Task to carry out = Using the records below, please work out how many lines contain "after"; answer with the number alone.

Supplied material =
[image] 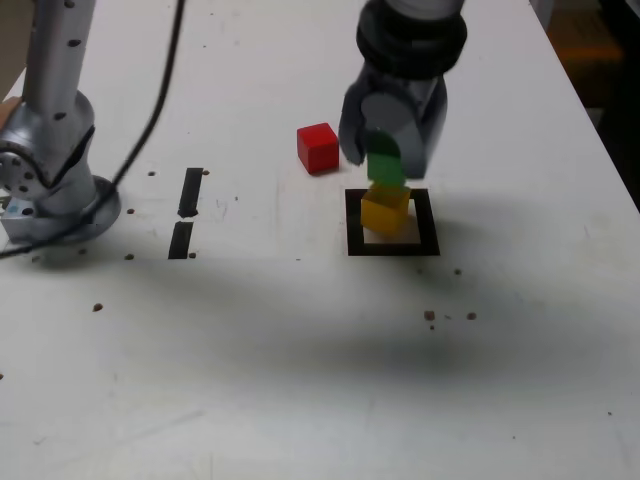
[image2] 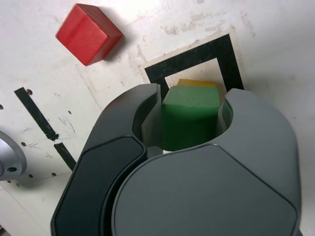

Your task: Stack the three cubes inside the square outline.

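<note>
You have a white, scuffed desk (image: 300, 380) under the arm, speckled with small dark crumbs. Your gripper (image2: 189, 129) is pinching the green cube (image2: 189, 118), one jaw against each side of it, as the wrist view shows plainly. In the exterior view the green cube (image: 386, 166) sits right above the yellow cube (image: 384, 211); the two look to be touching or nearly so, but you cannot tell from either view whether the green one already rests its weight there. The yellow cube stands inside the black outline (image: 392, 247), toward its far edge, and the wrist view shows only a sliver of its top (image2: 197, 83) past the green one.

The red cube (image: 318, 147) lies on the bare desk just outside the outline, toward the exterior view's left and farther back. Two short black strips (image: 186, 212) lie well apart to the exterior view's left, near the arm's base (image: 50, 190).

By my reading you are at the second step: placing green on yellow. Next you need to square the green cube over the yellow one, settle it fully, then spread the jaws without nudging the stack. The red cube is not yet placed and would go on top.
</note>
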You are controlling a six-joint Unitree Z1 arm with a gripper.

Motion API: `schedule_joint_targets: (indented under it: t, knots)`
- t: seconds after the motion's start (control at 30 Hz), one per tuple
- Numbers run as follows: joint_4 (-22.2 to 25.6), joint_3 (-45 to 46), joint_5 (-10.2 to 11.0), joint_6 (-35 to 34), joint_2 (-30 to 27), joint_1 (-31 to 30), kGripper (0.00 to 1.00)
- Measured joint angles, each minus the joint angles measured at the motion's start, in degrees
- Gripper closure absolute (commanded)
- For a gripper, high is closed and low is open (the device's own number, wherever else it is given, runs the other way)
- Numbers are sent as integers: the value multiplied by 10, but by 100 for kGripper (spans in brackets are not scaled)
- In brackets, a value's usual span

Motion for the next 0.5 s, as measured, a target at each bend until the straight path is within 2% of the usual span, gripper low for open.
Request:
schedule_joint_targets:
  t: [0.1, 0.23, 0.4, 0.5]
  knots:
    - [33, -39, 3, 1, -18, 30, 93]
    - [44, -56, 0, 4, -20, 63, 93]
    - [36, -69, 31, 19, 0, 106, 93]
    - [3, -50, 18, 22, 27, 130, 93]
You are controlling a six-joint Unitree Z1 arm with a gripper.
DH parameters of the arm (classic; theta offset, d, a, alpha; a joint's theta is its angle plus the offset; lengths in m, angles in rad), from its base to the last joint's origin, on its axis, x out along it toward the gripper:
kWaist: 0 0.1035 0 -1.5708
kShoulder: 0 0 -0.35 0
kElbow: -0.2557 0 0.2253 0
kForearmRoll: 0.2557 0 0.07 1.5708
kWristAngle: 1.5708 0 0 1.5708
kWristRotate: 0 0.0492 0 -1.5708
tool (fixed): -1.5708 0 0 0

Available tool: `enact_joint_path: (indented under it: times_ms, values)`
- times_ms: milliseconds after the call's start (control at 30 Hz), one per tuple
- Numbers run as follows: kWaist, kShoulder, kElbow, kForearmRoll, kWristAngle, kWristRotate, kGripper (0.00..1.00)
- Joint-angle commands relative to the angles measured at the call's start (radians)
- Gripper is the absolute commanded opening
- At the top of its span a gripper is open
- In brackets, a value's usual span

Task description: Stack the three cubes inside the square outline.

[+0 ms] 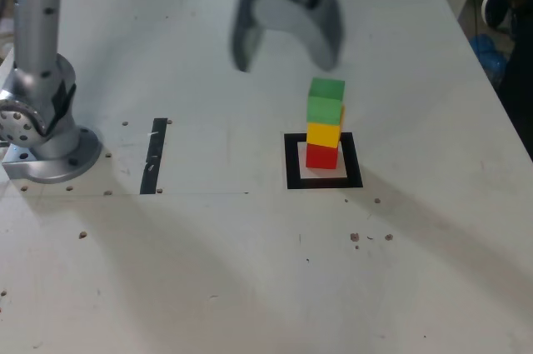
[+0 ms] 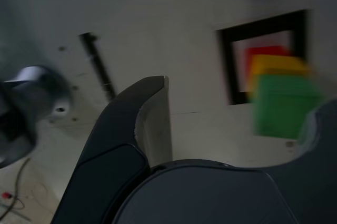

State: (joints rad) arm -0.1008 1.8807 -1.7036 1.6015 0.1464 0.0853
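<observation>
The tool (image 1: pixel 286 52) was seen high above the tabletop (image 1: pixel 250 271), blurred, with its two dark fingers (image 1: pixel 243 37) pointing down and spread wide apart. Nothing was held between them. It was set up and toward the exterior view's left of the stack, not touching it. The top of the tool was cut off by the picture's edge, so the rest of the arm above it could not be seen. The silver base (image 1: pixel 42 121) of the arm was seen at the exterior view's left.

The three cubes were stacked inside the square outline (image 1: pixel 324 162): the red cube (image 1: pixel 321 157) at the bottom, the yellow cube (image 1: pixel 324 134) on it, and the green cube (image 1: pixel 325 101) on top. The green cube looked a little smeared, perhaps from blur. Part of the square's white middle was hidden by the red cube.

A straight black tape strip (image 1: pixel 154 156) was seen well apart from the square. In the wrist view much was blocked by the dark tool body, and everything was blurry.
</observation>
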Motion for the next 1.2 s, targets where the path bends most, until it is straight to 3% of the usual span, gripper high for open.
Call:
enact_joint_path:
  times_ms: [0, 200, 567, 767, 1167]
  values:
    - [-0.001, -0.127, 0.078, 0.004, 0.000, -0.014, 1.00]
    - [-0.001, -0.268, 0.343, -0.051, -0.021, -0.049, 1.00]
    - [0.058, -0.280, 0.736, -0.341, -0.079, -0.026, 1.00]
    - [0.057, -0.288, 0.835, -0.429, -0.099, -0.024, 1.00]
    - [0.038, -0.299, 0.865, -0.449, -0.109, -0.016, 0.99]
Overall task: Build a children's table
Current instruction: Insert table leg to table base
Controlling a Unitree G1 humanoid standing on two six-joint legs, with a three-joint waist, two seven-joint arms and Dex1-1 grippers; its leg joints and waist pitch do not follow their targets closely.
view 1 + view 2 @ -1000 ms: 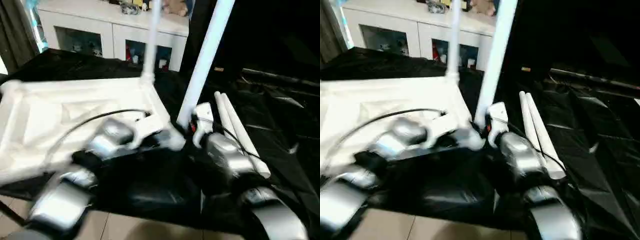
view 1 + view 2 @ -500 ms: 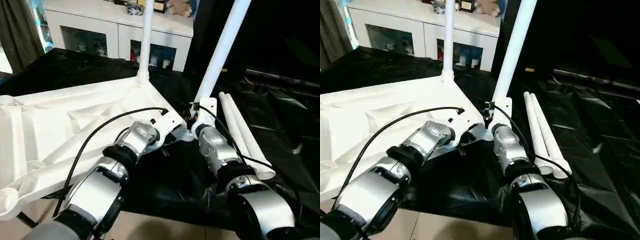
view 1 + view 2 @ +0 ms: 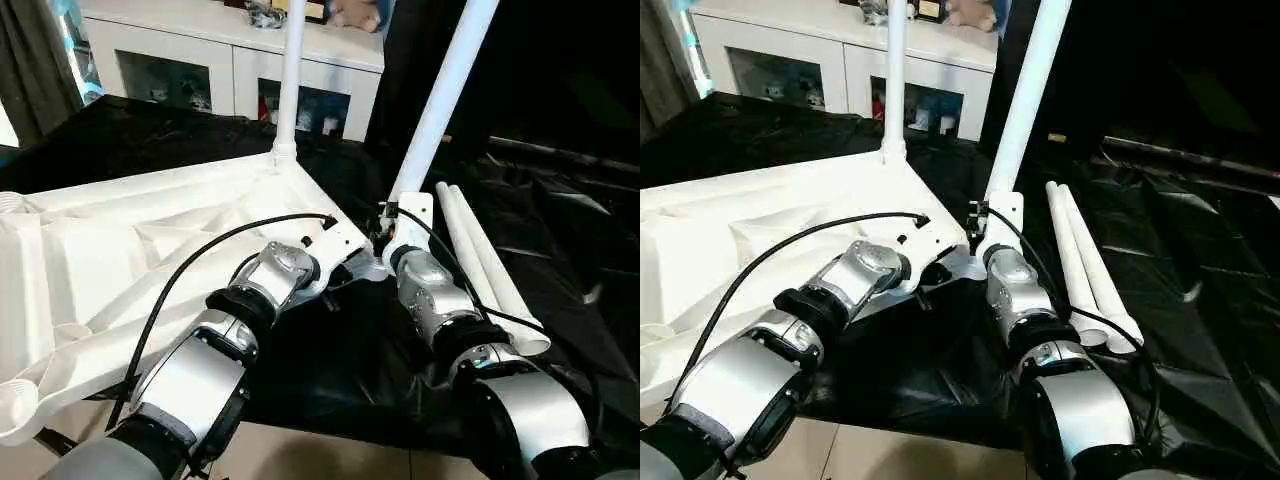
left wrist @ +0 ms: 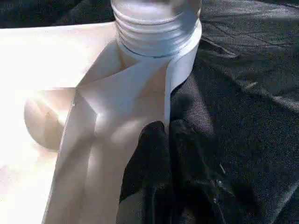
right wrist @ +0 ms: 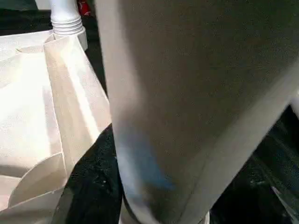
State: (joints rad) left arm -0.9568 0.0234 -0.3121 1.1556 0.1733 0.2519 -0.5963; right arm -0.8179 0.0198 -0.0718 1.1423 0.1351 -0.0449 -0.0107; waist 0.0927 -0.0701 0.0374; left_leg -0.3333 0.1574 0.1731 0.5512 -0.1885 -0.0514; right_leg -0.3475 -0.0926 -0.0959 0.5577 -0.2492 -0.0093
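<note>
Tabletop [image 3: 110,260] lies underside up on the black-draped table [image 3: 560,230], ribs showing, long axis running from the table's near-left edge toward its middle; its near-left corner overhangs that edge. One leg [image 3: 291,70] stands upright in the far corner socket, axis near vertical. A second leg [image 3: 445,90] rises from the corner nearest the robot's right arm, tilted, top leaning away to the right. Two spare legs [image 3: 1085,262] lie flat side by side, touching, just right of that corner, long axes running front to back.

Left gripper [image 4: 163,140]: fingers pressed together, tips against the tabletop's edge wall below the threaded socket [image 4: 156,25], nothing between them. Right gripper [image 3: 392,232] sits at the tilted leg's base; can't tell its grip. White cabinet [image 3: 230,60] behind the table.
</note>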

Solution = 2